WORK ITEM — State, as a single number, how many lines in the data below contain "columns".

Collected data
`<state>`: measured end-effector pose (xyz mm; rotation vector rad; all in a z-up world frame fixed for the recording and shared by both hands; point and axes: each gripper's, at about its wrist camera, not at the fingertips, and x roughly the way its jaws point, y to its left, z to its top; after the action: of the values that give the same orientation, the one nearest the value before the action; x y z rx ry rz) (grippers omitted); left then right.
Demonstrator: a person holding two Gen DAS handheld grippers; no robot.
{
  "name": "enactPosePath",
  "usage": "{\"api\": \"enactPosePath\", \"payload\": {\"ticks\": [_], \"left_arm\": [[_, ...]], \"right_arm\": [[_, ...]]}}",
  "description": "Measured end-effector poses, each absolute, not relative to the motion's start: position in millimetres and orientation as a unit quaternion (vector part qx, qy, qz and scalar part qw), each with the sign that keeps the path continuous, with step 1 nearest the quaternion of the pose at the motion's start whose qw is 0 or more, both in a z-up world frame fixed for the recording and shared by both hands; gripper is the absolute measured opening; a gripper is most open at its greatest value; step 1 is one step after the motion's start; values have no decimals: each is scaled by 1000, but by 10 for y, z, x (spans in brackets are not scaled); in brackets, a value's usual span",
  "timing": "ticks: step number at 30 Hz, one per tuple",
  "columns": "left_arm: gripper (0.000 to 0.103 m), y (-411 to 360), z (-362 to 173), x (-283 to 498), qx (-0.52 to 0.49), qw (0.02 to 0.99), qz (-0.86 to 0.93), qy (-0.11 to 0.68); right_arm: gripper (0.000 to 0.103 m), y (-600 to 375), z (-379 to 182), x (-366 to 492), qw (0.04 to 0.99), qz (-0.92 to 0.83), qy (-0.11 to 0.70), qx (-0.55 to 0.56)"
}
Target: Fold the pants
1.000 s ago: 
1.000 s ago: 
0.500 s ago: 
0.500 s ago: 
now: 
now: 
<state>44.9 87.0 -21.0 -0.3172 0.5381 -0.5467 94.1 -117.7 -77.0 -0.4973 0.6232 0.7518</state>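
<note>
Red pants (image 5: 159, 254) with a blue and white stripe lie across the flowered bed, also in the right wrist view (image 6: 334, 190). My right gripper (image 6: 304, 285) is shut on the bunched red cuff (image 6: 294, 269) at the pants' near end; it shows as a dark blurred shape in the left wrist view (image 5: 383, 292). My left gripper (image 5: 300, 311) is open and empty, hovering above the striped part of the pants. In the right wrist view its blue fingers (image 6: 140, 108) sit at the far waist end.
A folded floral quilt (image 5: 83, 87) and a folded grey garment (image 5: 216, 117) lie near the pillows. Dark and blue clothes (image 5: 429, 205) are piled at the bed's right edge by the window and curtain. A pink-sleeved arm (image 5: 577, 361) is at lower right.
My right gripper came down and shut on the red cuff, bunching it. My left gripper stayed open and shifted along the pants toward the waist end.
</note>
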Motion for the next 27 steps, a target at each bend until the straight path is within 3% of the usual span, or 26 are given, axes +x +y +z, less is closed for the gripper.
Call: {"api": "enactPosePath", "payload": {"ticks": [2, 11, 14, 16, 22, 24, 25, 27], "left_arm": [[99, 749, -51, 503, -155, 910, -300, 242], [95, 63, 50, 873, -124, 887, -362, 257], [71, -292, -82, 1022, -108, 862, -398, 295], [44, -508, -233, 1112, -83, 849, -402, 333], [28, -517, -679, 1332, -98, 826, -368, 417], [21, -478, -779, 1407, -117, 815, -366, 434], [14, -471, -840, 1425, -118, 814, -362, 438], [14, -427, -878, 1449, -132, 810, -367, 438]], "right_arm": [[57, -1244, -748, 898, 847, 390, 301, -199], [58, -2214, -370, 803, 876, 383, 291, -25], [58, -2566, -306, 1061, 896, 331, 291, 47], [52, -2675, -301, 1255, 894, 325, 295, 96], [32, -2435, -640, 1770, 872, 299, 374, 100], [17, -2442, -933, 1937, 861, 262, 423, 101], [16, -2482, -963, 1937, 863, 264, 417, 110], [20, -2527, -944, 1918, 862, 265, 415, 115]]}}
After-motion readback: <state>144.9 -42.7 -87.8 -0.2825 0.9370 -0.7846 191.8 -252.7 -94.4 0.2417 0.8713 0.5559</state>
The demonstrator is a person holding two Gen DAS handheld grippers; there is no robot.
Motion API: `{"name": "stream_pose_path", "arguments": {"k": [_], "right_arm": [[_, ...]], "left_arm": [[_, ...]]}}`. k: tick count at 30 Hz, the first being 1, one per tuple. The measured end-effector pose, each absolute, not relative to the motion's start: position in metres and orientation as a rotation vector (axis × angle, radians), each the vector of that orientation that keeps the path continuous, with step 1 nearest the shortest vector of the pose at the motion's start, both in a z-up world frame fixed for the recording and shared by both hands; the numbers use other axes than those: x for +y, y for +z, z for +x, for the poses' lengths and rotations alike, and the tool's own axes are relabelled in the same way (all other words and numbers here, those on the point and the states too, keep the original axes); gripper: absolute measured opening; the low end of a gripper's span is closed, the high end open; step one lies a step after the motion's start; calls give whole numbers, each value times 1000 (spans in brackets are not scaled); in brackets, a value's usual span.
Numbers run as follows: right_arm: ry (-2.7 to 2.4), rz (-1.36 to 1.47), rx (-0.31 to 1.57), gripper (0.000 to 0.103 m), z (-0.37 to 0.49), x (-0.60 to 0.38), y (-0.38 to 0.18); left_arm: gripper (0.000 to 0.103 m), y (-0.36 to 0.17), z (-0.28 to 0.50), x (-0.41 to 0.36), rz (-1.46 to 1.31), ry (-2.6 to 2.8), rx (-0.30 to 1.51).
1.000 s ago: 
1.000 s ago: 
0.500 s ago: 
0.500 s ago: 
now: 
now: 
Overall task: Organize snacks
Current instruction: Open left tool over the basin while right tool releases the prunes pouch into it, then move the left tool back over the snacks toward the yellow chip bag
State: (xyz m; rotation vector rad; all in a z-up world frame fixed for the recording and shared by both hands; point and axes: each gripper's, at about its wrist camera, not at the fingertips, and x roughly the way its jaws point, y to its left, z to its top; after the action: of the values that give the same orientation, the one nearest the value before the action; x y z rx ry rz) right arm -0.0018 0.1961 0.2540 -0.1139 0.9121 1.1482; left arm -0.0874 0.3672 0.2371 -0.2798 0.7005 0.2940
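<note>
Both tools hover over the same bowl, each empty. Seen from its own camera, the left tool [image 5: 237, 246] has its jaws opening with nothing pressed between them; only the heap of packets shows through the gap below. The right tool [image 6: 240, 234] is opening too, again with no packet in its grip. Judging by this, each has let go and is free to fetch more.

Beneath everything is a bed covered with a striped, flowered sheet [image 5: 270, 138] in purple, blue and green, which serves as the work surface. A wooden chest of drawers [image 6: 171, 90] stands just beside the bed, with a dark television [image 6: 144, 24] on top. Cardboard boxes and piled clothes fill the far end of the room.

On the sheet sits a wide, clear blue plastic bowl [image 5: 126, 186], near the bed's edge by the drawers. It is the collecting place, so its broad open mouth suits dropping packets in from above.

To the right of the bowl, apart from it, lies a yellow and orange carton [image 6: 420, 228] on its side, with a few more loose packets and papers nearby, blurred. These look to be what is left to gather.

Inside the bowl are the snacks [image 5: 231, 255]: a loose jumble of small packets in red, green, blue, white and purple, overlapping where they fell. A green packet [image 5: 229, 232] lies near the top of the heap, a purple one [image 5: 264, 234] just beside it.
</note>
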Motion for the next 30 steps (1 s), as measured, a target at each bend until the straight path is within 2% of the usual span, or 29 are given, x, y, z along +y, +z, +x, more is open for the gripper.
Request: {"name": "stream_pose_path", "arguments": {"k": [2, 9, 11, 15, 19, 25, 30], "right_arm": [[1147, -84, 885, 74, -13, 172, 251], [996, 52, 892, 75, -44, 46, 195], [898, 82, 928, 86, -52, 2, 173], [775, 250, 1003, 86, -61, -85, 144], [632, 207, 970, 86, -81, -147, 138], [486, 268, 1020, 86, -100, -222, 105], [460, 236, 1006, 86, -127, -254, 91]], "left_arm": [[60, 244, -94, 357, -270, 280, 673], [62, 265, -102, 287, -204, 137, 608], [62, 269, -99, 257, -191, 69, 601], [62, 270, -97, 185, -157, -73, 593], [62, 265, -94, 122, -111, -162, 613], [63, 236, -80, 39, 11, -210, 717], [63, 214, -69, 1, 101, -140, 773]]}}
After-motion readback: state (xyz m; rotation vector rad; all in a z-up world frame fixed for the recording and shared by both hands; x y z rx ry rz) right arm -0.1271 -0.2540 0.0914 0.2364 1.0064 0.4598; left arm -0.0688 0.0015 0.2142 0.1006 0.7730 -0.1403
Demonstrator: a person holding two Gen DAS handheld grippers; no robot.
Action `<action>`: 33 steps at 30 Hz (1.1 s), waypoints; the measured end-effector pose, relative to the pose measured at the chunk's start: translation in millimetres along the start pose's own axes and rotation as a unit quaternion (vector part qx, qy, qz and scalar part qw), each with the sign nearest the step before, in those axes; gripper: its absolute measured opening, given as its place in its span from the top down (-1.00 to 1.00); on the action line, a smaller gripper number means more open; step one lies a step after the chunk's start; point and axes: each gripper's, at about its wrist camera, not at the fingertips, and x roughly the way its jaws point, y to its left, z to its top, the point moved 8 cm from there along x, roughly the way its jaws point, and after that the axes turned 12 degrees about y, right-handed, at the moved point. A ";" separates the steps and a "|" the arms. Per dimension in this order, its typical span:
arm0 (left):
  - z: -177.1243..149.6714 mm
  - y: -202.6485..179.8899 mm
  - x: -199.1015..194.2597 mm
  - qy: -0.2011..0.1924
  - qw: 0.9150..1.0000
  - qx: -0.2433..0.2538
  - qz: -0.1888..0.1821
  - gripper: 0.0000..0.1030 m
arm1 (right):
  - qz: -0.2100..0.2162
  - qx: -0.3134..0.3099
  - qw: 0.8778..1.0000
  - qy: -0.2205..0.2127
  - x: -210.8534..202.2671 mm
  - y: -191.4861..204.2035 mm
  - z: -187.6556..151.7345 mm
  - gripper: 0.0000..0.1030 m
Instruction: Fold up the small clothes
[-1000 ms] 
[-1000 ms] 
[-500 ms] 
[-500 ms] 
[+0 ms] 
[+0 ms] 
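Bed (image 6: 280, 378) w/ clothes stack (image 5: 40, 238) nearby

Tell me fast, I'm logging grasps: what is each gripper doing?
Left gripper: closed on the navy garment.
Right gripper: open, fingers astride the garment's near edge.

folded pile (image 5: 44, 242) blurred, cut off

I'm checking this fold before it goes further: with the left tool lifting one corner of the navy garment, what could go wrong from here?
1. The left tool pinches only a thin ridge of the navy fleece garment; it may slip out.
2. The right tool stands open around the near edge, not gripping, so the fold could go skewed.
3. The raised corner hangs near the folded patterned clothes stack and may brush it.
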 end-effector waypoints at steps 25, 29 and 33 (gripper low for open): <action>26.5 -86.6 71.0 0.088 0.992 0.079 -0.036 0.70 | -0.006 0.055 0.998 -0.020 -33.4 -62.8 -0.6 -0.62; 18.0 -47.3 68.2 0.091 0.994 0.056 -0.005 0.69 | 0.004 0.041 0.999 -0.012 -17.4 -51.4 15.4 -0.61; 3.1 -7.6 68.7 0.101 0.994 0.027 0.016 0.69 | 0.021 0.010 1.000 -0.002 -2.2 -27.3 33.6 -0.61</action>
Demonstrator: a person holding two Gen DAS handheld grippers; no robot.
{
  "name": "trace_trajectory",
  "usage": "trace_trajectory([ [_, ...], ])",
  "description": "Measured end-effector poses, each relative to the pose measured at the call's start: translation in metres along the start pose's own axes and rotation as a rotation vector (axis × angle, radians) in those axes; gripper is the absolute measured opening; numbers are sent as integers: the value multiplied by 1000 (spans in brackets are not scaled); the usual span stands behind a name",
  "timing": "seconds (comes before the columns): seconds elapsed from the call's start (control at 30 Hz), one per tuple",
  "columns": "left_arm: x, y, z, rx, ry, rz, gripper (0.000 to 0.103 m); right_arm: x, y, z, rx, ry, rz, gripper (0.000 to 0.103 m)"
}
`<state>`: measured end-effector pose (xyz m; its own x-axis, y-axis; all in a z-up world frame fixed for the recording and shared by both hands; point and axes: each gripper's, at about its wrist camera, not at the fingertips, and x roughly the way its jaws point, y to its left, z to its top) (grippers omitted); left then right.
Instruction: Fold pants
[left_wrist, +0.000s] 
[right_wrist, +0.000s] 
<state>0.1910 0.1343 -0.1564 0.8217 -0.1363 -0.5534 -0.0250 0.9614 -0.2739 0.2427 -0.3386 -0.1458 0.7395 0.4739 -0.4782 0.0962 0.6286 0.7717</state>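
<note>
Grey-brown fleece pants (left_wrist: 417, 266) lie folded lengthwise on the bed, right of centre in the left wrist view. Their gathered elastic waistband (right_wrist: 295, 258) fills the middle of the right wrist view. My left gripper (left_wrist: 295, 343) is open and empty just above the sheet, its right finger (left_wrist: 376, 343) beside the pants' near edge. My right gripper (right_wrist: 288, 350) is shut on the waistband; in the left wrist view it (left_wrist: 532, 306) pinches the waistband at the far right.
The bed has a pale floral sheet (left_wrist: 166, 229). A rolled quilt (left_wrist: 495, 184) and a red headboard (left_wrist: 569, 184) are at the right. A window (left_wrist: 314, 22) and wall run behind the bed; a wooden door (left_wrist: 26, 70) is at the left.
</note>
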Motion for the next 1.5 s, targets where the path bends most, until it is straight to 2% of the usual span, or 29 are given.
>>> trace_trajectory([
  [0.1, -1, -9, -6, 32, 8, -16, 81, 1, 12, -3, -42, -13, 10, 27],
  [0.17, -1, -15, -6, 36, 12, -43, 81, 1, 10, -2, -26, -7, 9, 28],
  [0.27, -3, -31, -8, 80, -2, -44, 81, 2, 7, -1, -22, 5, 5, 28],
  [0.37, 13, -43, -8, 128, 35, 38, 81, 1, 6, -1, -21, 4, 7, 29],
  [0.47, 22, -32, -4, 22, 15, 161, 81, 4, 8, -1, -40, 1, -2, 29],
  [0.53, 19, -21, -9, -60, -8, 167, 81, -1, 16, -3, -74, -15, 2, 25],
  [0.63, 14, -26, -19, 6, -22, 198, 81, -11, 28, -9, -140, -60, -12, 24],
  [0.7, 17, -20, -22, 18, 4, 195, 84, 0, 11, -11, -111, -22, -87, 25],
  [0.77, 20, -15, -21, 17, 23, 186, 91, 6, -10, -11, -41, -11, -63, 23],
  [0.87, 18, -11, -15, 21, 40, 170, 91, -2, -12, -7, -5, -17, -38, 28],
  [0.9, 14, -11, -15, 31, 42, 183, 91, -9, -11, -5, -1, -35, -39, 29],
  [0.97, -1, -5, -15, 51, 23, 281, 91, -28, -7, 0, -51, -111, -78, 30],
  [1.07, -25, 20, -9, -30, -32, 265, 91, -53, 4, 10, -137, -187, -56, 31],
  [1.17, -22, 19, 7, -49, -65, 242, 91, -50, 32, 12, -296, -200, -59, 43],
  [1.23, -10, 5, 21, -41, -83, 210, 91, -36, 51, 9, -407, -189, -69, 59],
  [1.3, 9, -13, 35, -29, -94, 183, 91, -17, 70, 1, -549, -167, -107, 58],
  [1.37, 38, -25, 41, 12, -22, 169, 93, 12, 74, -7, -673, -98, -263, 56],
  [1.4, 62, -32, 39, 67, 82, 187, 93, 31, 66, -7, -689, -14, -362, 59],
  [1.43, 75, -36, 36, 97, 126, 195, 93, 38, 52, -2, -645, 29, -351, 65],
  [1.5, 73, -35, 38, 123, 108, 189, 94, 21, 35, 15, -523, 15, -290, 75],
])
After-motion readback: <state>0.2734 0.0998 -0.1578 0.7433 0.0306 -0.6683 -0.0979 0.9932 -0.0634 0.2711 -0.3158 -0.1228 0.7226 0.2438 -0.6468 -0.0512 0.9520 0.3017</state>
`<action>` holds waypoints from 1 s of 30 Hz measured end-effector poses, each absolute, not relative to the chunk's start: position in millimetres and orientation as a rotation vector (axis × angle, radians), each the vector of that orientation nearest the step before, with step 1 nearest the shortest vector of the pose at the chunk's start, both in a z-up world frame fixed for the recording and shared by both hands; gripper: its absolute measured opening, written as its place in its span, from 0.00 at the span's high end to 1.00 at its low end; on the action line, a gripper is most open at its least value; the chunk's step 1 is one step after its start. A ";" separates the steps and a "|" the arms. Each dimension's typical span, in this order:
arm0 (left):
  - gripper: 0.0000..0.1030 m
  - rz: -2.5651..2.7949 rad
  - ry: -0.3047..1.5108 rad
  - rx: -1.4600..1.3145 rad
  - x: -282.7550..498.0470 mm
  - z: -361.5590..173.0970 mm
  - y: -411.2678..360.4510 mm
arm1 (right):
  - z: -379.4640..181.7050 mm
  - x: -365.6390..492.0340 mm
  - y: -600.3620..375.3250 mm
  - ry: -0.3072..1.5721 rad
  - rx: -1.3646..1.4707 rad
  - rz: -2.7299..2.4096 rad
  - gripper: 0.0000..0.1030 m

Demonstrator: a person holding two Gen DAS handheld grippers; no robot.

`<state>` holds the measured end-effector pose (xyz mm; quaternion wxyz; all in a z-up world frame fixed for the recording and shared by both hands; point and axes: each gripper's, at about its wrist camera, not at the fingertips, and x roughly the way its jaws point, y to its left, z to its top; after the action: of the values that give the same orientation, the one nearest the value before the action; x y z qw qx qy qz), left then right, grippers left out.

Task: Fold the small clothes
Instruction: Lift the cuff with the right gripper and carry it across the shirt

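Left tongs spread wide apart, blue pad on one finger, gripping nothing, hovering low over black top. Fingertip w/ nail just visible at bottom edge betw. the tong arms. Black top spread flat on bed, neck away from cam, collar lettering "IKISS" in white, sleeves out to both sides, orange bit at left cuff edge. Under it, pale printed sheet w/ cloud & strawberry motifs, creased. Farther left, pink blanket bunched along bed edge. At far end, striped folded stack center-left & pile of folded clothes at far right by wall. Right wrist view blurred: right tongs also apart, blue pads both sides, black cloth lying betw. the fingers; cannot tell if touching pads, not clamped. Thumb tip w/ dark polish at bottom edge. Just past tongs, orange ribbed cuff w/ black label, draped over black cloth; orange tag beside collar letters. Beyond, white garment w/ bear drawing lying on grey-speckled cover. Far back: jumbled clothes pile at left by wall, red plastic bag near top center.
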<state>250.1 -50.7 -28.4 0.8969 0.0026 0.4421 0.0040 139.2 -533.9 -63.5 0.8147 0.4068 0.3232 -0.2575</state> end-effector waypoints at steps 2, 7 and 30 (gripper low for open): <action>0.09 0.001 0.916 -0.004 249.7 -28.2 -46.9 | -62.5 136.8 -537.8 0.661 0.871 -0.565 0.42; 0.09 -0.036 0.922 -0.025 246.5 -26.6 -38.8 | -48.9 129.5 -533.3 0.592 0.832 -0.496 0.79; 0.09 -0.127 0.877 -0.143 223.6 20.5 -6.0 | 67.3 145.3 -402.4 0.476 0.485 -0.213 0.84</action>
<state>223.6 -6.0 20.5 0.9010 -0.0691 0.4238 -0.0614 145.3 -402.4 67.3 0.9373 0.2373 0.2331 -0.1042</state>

EXPECTED OUTPUT — 3